Naar het oordeel van de rechtbank moet in verband met de vraag of het belang van waarheidsvinding moet prevaleren boven het belang van het verschoningsrecht, ook worden stilgestaan bij de vraag of de met behulp van de doorbreking van het verschoningsrecht te verkrijgen gegevens niet op andere of minder bezwarende wijze kunnen worden verkregen. In deze strafzaak gaat het er (ook) om dat de officier van justitie, gegeven de verdenking zoals deze er nu ligt, zich een zo objectief en zo volledig mogelijk beeld kan vormen over de afspraken die door de behandelaars met [slachtoffer] in de laatste fase van haar leven met haar en/of met haar naasten zijn gemaakt, of die afspraken overeenkomstig de daarvoor geldende protocollen zijn vastgelegd en zo ja, hoe en op welke wijze die afspraken werden toegepast en getoetst door de artsen en het verzorgend personeel werkzaam bij [B] . Ook is van belang of een afgesproken beleid voldoet aan de richtlijnen en professionele standaarden die in dergelijke gevallen gelden en of een afgesproken beleid getoetst is en als dat heeft geleid tot aanpassingen van het beleid, of aan die aanpassingen gevolg gegeven is en die aanpassingen niet door acties onmogelijk geworden zijn. Andere mogelijkheden die vragen beantwoord te krijgen zonder of met een minder vergaande schending van het verschoningsrecht zijn de rechtbank niet gebleken. Van de zijde van de klager is aangegeven dat het horen van getuigen een minder ingrijpende mogelijkheid is. Die mogelijkheid weegt echter niet op tegen het integraal onderzoek van de meergenoemde documenten en biedt ook niet hetzelfde inzicht. Ook de periode waarover de documenten gevorderd zijn acht de rechtbank juist, omdat een beperking tot een periode van 15 mei tot en met 1 juni onvoldoende geacht wordt om een juist inzicht te krijgen.
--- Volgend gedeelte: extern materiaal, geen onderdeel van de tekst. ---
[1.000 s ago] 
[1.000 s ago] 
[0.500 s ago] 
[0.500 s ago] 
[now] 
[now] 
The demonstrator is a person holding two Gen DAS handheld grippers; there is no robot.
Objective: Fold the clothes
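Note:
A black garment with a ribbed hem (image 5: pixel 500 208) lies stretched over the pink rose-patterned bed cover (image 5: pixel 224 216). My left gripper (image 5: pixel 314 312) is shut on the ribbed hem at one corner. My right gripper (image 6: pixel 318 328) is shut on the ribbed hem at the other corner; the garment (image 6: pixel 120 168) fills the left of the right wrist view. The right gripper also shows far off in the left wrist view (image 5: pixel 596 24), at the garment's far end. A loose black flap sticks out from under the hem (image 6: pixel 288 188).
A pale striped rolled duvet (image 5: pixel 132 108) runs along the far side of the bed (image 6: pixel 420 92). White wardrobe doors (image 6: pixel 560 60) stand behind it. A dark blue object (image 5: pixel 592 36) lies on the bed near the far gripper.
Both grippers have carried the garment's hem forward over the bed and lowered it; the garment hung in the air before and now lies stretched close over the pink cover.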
Na afweging van alle daarvoor in aanmerking komende belangen komt de rechtbank tot de conclusie dat in dit geval uitzonderlijke omstandigheden zich voordoen, die een doorbreking van het verschoningsrecht rechtvaardigen. De rechtbank kan zich daarom verenigen met de beslissing van de rechter-commissaris. Na de in het geding zijnde beschikking van de rechter-commissaris zijn nog documenten aan het dossier toegevoegd, waarvan de inhoud niet noopt tot het nemen van een andersluidende beslissing. In zoverre wordt geklaagd over de beslissing van de rechter-commissaris van 31 oktober 2023 dat ondanks de bezwaren tegen het toestaan van de inbeslagname van het medisch patiëntendossier en het volledig verpleegkundig zorgdossier op grond van het verschoningsrecht van de klager, moet het bezwaarschrift op grond van de voorgaande overwegingen ongegrond worden verklaard.
- verklaart ongegrond het bezwaar van de klager tegen de beslissing van de rechter-commissaris van 31 oktober 2023 dat inbeslagneming van het medische dossier en het verpleegdossier van [slachtoffer] is toegestaan.”